Por: Ana María Cuesta
El Consejo de Estado celebró este miércoles una audiencia pública de pérdida de investidura contra el representante a la Cámara David Racero Mayorga por presunto tráfico de influencias, por las presuntas irregularidades relacionadas con la repartición de puestos para allegados suyos en el Servicio Nacional de Aprendizaje (Sena).
En este proceso, que partió de una demanda del abogado Samuel Ortiz Mancipe, que a su vez se basó en informes del periodista Daniel Coronell, se señala a Racero de presuntamente feriar cargos en el Sena, con la colaboración de su tío José Luis Mayorga y el aval del director del Sena Jorge Londoño Ulloa.
Según el abogado Ortiz, Racero adelantó y gestionó “presuntamente los trámites que le interesaban a él y su tío, con la ayuda de Jorge Londoño Ulloa, director del Sena, con el fin de que fuera otorgado un cargo para ‘alguien de la causa’ y direccionar algunas OPS en la regional del Cesar ‘dejándole alguito a los verdes’, haciendo referencia al director del Sena, que pertenece a dicho partido”.

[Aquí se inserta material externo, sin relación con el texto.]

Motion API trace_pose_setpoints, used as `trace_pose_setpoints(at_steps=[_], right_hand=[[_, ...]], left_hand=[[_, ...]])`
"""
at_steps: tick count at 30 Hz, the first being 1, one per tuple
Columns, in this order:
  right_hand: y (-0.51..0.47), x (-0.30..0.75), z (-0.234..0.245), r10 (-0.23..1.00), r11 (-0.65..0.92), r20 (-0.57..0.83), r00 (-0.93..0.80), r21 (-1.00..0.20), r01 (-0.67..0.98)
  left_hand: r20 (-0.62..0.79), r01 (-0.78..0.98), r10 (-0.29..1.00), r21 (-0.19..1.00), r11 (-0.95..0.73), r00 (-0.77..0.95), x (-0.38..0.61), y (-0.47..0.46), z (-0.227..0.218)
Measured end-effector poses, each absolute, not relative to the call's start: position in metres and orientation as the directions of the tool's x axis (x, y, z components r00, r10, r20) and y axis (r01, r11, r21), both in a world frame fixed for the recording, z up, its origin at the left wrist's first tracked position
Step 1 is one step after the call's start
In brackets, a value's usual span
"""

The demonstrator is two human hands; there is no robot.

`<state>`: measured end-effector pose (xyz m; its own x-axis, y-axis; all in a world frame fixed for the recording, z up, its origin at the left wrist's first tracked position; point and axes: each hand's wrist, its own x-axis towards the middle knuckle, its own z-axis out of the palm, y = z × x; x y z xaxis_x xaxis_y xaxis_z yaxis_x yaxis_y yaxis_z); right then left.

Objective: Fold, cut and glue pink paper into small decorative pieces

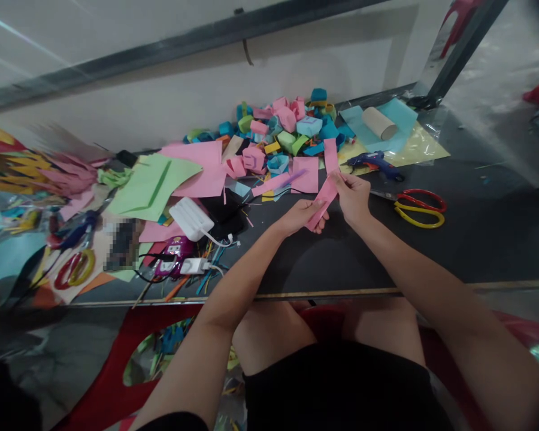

Entre las pruebas aportadas en el expediente se advierte que Racero logró la contratación de Katherine Mejía Támara, Adriana Betancourt Carvajalino, Rosa Elena Alvarado Mieles, Blanca Rosa Andrade Díaz y Félix Darío Racero Arévalo, tío del congresista, todos con contratos de aproximadamente 22 millones de pesos.

Procuraduría pide desestimar la demanda contra David Racero
La procuradora delegada Idayris Yolima Carrillo se pronunció a favor del congresista del Pacto Histórico, pidiéndole al Consejo de Estado que desestime la demanda presentada en su contra. La delegada insistió que “existen diferencias sustanciales entre la recomendación y el tráfico de influencias”.
“Del contenido de los audios antes referenciados no es posible extraer, de manera inequívoca, que para la condición de esos contratos el demandado hubiese invocado o puesto de presente su condición de representante ante el director general del Sena, o constreñido, razón por la cual el segundo elemento de la desinvestidura no se materializa”, afirmó Carrillo.
“El demandado menciona a un familiar como destinatario de un contrato a adjudicar, razón por la cual resulta pertinente hacer referencia a la distinción conceptual entre una recomendación y la causal sobre la pérdida de investidura por tráfico de influencias, conforme a la jurisprudencia de la sala plena del Consejo de Estado, que ha reiterado en varias oportunidades, que mientras la gestión implica acciones coordinadas, encaminadas a un logro, el tráfico de influencias, además de la gestión, lleva implícito el concepto de negociación. Por el contrario, la recomendación denota una sola actividad que tiene como único fin la presentación de una persona o negocio como adecuado para los intereses de quien recibe la acción”, añadió Carrillo.

“Para esta delegada, las pretensiones del demandante no estarían llamadas a prosperar”, añadió la exmagistrada del Consejo Nacional Electoral. “La sola existencia de vínculos contractuales de terceros, o la sola mención de escenarios políticos en estas conversaciones no es suficiente para configurar el influjo psíquico que caracteriza al tráfico de influencias” añadió Carrillo.
“No he cometido ningún acto ilegal ni irregular”
A su turno, el expresidente de la Cámara de Representantes David Racero, quien se presentó a la diligencia sin abogado, aseguró: “No he cometido ningún acto ilegal ni irregular, ni mucho menos he cometido ninguna falta que pueda adjudicarme el delito de tráfico de influencias debidamente comprobado”.
También hizo un llamado sobre la supuesta politización de la administración de justicia. “Politizar el sistema de justicia no le va bien, ni a aquellos que están detrás de estos escenarios, ni de ningún mecanismo de presión que pueda generarse sobre los magistrados”, expresó Racero.
La alta corte deberá valorar si las pruebas aportadas al expediente son suficientes o no para decretar la muerte política de Racero.